** Input data **
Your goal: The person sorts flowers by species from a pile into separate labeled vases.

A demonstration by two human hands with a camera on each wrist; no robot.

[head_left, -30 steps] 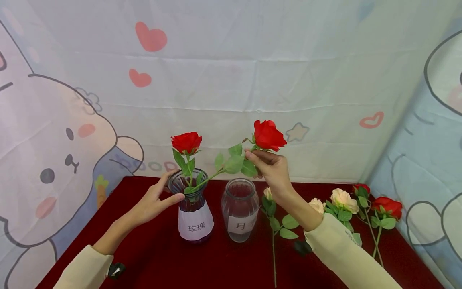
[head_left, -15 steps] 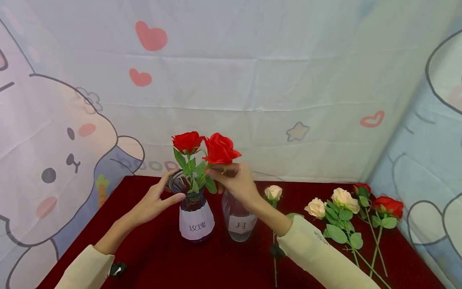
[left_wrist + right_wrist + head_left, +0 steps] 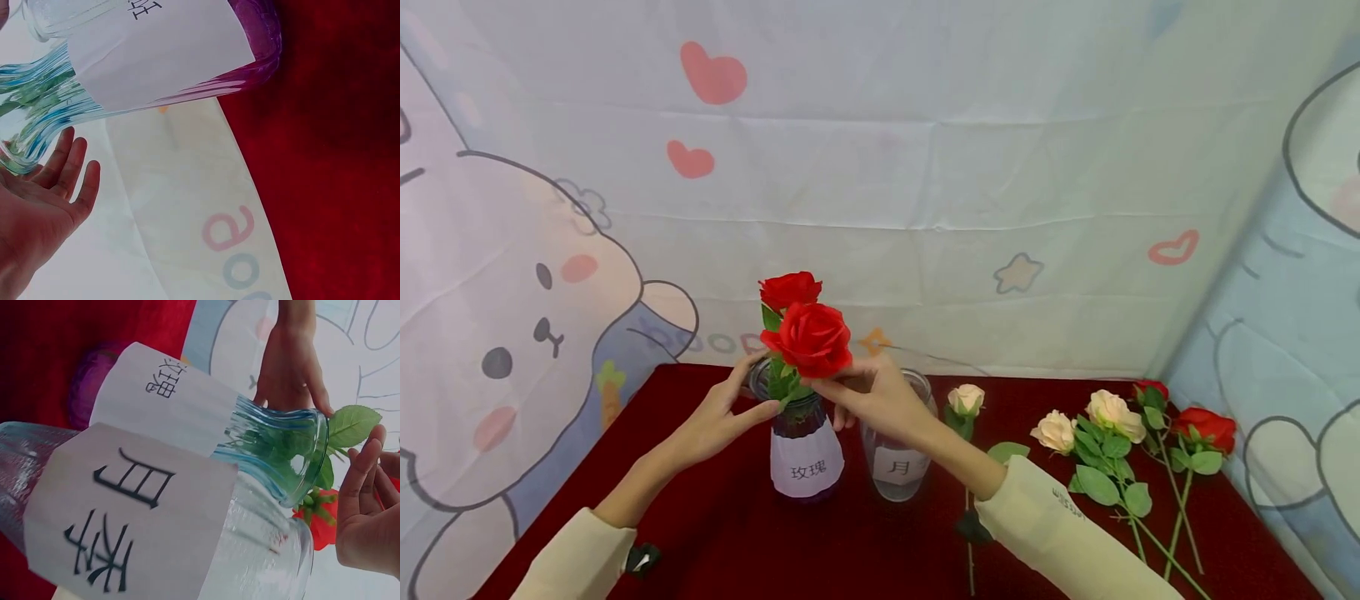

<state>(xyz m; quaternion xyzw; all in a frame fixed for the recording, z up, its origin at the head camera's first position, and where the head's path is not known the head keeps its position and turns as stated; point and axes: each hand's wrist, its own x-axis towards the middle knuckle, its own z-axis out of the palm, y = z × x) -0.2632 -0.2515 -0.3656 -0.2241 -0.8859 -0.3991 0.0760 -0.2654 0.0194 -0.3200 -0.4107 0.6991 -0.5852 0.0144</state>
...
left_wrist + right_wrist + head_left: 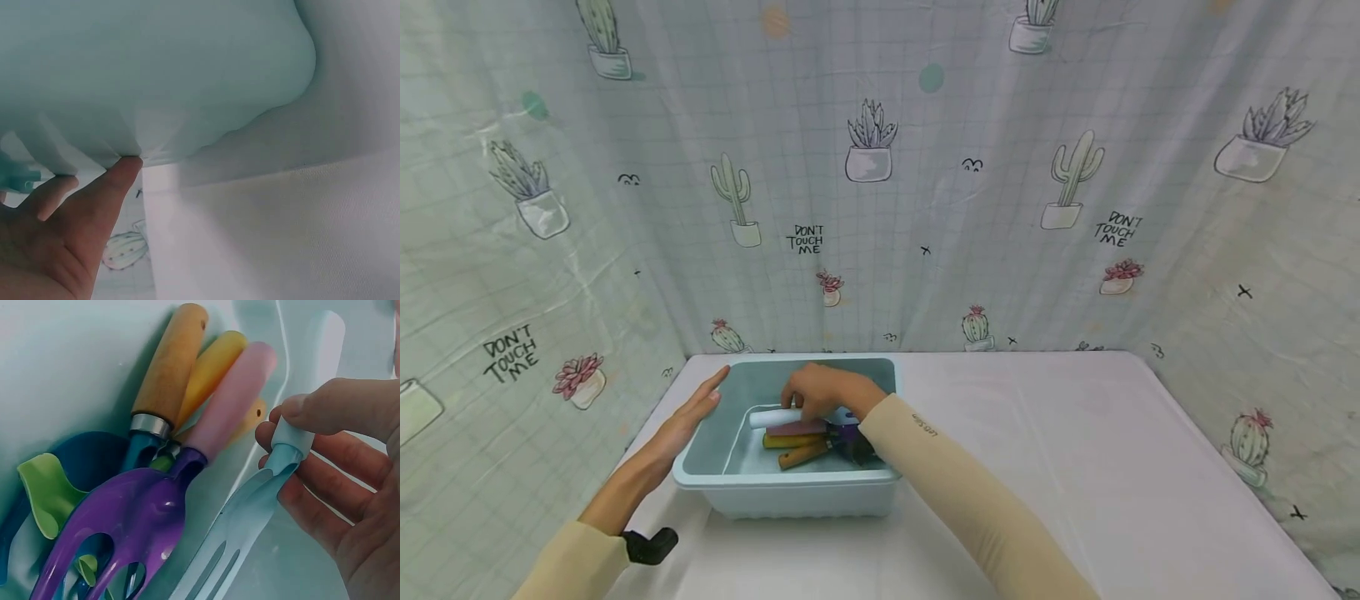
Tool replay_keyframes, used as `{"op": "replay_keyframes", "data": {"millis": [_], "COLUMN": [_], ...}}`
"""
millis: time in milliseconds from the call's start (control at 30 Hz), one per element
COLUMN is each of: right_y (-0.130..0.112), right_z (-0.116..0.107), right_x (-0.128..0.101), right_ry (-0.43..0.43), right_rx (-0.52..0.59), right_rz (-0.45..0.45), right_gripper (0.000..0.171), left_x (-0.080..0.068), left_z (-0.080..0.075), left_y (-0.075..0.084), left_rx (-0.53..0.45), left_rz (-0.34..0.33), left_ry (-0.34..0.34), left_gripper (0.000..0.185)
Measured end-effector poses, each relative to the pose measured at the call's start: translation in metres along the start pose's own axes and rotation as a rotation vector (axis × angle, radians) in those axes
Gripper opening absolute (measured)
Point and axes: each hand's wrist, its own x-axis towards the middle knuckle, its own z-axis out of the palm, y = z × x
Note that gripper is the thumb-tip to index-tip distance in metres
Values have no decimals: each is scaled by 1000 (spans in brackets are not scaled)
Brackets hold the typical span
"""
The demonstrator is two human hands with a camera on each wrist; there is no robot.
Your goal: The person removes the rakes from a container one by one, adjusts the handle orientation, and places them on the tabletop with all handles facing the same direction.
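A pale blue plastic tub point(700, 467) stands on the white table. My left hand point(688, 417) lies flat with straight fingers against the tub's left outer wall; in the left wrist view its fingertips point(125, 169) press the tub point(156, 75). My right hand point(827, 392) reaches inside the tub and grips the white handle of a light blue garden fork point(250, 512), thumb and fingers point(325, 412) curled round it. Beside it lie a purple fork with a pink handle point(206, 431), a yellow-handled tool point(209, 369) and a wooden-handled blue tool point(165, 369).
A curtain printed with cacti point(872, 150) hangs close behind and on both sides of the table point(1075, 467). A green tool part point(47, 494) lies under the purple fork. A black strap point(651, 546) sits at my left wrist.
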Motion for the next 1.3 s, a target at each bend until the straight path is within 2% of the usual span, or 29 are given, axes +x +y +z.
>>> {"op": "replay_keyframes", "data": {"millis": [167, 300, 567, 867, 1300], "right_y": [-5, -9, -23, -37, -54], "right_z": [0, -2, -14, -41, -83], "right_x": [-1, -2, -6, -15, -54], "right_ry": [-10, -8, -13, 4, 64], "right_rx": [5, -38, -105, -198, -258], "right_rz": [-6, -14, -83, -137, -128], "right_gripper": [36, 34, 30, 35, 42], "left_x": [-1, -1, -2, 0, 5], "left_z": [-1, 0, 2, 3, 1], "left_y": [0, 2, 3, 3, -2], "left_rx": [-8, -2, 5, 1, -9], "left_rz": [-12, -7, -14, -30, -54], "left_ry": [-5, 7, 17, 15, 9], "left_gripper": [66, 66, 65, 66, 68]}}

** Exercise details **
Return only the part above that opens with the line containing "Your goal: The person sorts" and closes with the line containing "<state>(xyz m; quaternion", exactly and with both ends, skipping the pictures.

** Answer area **
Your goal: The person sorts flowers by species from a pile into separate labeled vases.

A demonstration by two human hands with a camera on each wrist; no robot.

[head_left, -30 steps] 
[head_left, -15 steps] 
[left_wrist + right_wrist + head_left, +0 steps] 

<state>(xyz m; quaternion xyzw; all in a frame fixed for the recording, z up, its origin at the head camera's first position, and where the head's path is not known the head keeps its position and turns as stated; point and axes: each hand's wrist, its own x-axis towards the middle knuckle, its own z-axis out of the palm, y = z × x) -0.2632 -0.2515 -0.3656 -0.2241 -0.8859 -0.3991 0.0760 -0.2654 0.0194 -0.3200 -0.4107 0.6991 -0.5852 0.0144</state>

The exercise is done, with nothing more to add.